Ely: Sure. Let me close by saying that in no way do I know or surmise whether or not any conversations were manipulated by Dr. Husel. I have no idea. What I do think is that when people sign for their loved one to get DNR orders, they don’t sign on to get a dose of drug that will stop them from breathing. And that did happen, even though the families didn’t know it.

Now, importantly, you brought up the variation of physicians. We actually know from the New England Journal of Medicine, in Flanders, Belgium in the year 2013, a paper was published that showed that of times when people were given medicines to provide palliative care, 27% of the time (and this did not get brought up in the trial) doctors were deliberately giving a dose in Flanders, Belgium to end the patient’s life. The families were not told that they were getting that dose. The doctors did intend it, and that is considered a crime in Belgium. It’s considered murder in Belgium, but they weren’t criminally prosecuted.

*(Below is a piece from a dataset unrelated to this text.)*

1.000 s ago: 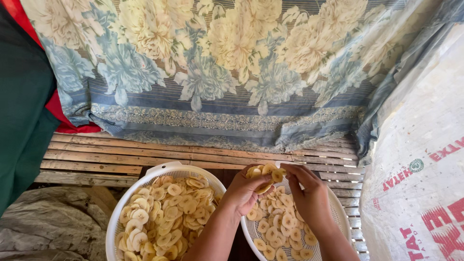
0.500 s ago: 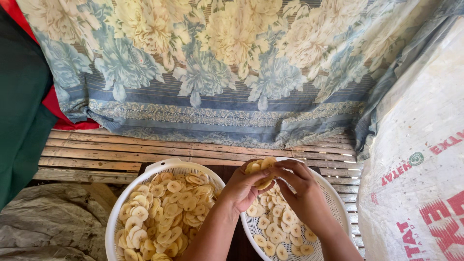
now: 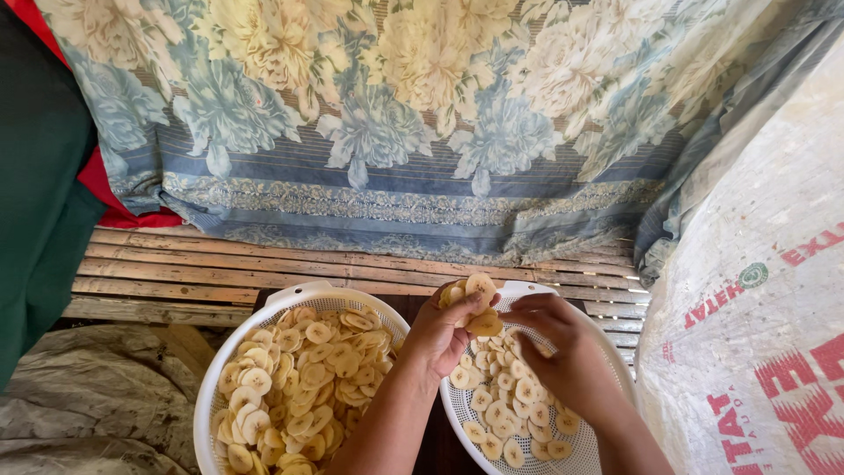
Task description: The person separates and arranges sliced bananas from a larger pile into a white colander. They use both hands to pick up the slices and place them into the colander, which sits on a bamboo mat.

And what I hope happens from the awareness that came about with Dr. Husel’s situation is that we all reconsider — and I know this actually is happening at the Society of Critical Care Medicine because people contacted me yesterday and said we’re going to review this for the upcoming guidelines of pain, anxiety, and delirium — that we’re going to address and what are reasonable doses. We can’t skip steps and jump to these high doses that cause chest restriction and lack of breathing without further first going through very low doses.

Also, let’s have a system of checks and balances so that we can calibrate one another and inform one another from within medicine, rather than having to go into the courtroom to do this, which I don’t even believe in. I’d rather this be done within the context of us within medicine.

Zivot: I think that the law struggles, and I think that the law here struggled greatly in trying to navigate an important subject that really should be under the purview of medicine. And it’s our job here, I think, to make sure that we are trying to engage this subject and do a better job of conveying to the public and to each other what we intend to be, so we can draw the distinction between the reduction of suffering, active euthanasia, and even in the most extreme, unusual example, the intentional killing of a person with malice.

Ely: I think we have to ask ourselves the question of where are we going and how are we gonna get there? And I think that the answer to the first question of where we’re going is that we should proceed in medicine to do a better job of relieving human suffering while staying within the boundaries of avoiding intentionally shortening someone’s life.

The way that I think we can do that is for doctors and nurses and bioethicists to have a system of checks and balances where when we deliver palliative care, we agree that the doses we’re giving are not likely to cause more harm than good, but rather to relieve pain, relieve anxiety, shortness of breath, et cetera. That we start at the lowest doses and then watch ourselves gradually increase so that we avoid this large jump towards doses, which are then on the spectrum of very likely to shorten somebody’s life, which then leaves us in an area that we don’t want to be in.

We don’t have the right to take someone’s life, but we absolutely have the intent and the vocational calling to relieve suffering.